SONDAGE - Le cabinet PwC profite du Forum économique mondial pour publier la 15e édition annuelle de son étude mondiale menée auprès des chefs d'entreprises dans 60 pays...

Les folles croissances de la Chine et de l’Inde seraient-elles menacées? En tout cas, parmi les chefs des entreprises de ces pays, l’euphorie n’est plus de mise: «Cette année même les pays émergents sont gagnés par la morosité ambiante», note PwC.

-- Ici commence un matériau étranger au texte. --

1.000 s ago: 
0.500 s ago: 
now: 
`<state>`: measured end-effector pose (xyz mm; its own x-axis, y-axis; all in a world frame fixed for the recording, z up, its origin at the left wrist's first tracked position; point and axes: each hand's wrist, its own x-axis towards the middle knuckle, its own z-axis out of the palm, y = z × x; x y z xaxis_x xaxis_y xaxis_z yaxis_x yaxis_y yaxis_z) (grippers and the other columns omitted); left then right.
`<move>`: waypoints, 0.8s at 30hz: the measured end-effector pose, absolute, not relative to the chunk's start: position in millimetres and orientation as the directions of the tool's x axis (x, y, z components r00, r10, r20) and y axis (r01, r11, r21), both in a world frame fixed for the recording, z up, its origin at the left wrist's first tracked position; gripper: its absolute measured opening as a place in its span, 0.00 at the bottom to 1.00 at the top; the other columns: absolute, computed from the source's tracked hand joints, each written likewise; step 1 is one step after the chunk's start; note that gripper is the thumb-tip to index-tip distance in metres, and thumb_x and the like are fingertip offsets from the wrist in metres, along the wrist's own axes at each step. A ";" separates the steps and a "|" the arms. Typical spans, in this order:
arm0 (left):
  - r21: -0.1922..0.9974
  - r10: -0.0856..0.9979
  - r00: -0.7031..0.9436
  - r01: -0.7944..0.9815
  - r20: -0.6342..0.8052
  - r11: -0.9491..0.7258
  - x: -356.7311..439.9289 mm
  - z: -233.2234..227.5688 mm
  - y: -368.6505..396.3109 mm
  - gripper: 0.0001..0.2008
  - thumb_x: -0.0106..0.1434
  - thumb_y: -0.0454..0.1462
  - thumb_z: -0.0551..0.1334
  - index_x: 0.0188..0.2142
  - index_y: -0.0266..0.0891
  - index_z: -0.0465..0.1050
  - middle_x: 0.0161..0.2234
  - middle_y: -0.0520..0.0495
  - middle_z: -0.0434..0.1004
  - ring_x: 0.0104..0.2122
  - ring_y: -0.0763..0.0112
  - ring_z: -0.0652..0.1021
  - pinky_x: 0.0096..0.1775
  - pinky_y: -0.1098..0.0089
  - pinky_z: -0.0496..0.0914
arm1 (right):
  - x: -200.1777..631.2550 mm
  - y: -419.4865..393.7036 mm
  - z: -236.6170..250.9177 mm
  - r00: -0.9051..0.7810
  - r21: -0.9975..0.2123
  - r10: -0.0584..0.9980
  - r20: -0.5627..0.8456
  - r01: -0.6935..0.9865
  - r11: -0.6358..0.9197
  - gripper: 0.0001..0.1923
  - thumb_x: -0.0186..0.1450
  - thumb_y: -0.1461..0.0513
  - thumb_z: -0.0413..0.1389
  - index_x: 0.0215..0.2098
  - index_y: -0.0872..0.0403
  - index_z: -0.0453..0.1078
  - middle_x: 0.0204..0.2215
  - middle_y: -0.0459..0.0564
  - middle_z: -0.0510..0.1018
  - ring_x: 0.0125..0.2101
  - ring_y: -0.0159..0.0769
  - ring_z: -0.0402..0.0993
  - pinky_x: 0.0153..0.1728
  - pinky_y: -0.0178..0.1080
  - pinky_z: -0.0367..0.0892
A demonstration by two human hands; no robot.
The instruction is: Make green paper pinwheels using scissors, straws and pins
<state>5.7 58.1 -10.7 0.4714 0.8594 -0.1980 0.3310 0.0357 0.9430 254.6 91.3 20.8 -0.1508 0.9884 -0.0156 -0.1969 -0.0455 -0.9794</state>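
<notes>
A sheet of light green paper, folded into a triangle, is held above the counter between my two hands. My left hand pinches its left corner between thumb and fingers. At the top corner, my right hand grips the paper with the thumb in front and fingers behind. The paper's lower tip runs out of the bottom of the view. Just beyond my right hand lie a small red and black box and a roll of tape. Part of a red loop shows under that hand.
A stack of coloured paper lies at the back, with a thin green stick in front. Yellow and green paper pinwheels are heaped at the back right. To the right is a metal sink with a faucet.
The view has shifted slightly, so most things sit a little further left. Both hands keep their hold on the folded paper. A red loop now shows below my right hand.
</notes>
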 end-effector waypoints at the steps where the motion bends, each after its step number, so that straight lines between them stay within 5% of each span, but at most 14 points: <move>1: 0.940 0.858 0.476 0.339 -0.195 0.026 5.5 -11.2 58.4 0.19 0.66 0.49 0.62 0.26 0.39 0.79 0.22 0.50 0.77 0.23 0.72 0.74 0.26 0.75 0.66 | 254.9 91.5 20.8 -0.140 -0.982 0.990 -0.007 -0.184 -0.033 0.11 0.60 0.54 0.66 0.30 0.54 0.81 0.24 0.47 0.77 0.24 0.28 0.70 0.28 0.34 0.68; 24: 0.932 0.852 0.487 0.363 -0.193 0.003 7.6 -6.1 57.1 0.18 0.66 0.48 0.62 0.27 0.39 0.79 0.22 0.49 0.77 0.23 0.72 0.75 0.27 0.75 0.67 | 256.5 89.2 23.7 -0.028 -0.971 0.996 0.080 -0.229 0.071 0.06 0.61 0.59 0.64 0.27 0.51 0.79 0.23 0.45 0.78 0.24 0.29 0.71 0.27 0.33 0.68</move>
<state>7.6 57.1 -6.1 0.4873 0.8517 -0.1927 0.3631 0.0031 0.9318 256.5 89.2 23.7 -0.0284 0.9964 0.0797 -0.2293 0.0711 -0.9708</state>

La déprime européenne gagne les pays émergents

Selon l’étude publiée mercredi par PricewaterhouseCoopers, seuls 5 % des entrepreneurs chinois se déclarent aujourd’hui «confiant » dans  la croissance du chiffre d’affaires de leur entreprise pour les 12 prochains mois, contre 72% l’an dernier. Et en Inde, la proportion a chuté de 88% à 55% en un an!

Sans surprise, c’est toutefois en Europe que le pessimisme est le plus marqué, un chef d’entreprise sur 4 se déclarant confiant (contre 40 % l’an dernier)

Au niveau mondial, cela porte à 40 % la part des chefs d’entreprise se déclarant «très confiants» dans la progression de l’activité de leur entreprise pour l’année 2012. Un résultat bien inférieur celui enregistré en 2011 (48%)… mais bien meilleur que leur sentiment sur l’activité mondiale.

Un horizon bouché par la crise de la dette

«Les dirigeants sont près de trois fois plus confiants dans les perspectives de leur entreprise que dans celle de la croissance de l’économie mondiale», note PwC. En effet, seuls 15 % anticipent une amélioration en 2012 !

En tête des inquiétudes: une croissance économique incertaine (pour 80% des dirigeants interrogés),  la réponse des pouvoirs publics face aux déficits budgétaires et à la dette (66%), l’instabilité sur les marchés financiers (64% ), la volatilité des taux de change (58%) et l’excès de règlementation (56%).

Quant aux principaux freins à l’activité, 55% citent les hausses d’impôts, 53% le risque de pénurie de talents, 50% l’évolution des comportements des consommateurs, 46 % le coût de l’énergie et 40% l’incapacité à financer la croissance.

Une stratégie en  adaptation perpétuelle

«La bonne nouvelle est que le long cycle du ralentissement a appris aux chefs d’entreprise à mieux gérer leurs activités», tente de relativiser Etienne Boris, directeur général, responsable du développement de PwC France dans un communiqué.

La nécessité d’adapter en permanence sa stratégie semble en effet une donnée intégrée. Réorganisations, décisions d’investissements, gestion des personnels : 45% des dirigeants interrogés affirment avoir déjà pris des mesures pour faire face à la crise de la dette et  70 % prévoient d’adapter à nouveau leur stratégie dans les 12 mois à venir.